Pari réussi, pari gagné, le tout au moyen d'une écriture qui œuvre au travers d'une langue française superbe et élégante, dans le respect total du style spécifique de Marguerite Yourcenar.

Il s'agit ici d'une deuxième réédition de son livre paru chez Ères (2001, 2012). Il faut savoir que c'était, en 1987 (Editions Jacques Antoine, Bruxelles), le premier livre de Jean-Pierre Lebrun.
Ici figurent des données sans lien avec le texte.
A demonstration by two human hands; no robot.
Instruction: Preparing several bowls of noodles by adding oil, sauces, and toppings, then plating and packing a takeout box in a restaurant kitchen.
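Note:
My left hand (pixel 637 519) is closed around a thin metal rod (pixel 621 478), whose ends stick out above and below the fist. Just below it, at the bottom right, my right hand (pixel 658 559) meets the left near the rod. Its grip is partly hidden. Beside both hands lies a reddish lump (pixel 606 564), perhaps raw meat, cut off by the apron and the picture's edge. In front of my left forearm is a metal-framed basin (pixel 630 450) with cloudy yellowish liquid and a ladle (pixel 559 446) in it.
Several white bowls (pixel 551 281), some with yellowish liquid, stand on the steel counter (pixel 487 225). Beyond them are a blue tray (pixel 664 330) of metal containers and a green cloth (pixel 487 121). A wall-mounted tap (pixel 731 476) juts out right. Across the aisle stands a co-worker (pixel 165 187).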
Ce détour littéraire où l'écriture fait fonction de nouage d'éléments a priori disjoints permet à J.P. Lebrun d'aborder, comme il le fera par la suite dans plus d'une quinzaine d'ouvrage, ses questions fondamentales en tant que psychanalyste.

Ici il s'agit de la question de "l'absence à soi-même", celle de Monique, mais aussi celle où beaucoup de femmes pourraient se reconnaître, sans compter quelques hommes, la vôtre, la mienne, et même celle, sans doute, d'un moment, aujourd'hui révolu, pour l'auteur... Et, plus précisément encore, comme nous l'explique Jean-Pierre Lebrun dans la préface, il s'agit d'aborder le fait, pour un sujet, plus de "ne pouvoir", avant que de "ne vouloir rien savoir"... de quoi ? De l'inconscient !

"Avec l'inconscient, on pourrait en effet avancer - non sans quelque prudence - qu'il ne s'agit jamais que d'un savoir toujours déjà su par le sujet mais dont il ne voulait. - ou ne pouvait - jusque-là rien savoir. La distinction entre pouvoir et vouloir a ici tout son poids, car, effectivement, le "je n'en veux rien savoir" qui caractérise la névrose banale d'un chacun peut recouvrir un "je n'en peux rien savoir", au sens d'une aptitude dont le sujet ne dispose pas, voire même parfois d'une permission qu'il n'aurait pas reçue." (p.9)

On verra en lisant ce livre que cela aura été le cas pour Monique, peut-être pour vous, moi, et l'auteur, jusqu'au jour où... Quelque chose peut, oui, se savoir... ! Néanmoins, il suffira, ensuite, de le vouloir...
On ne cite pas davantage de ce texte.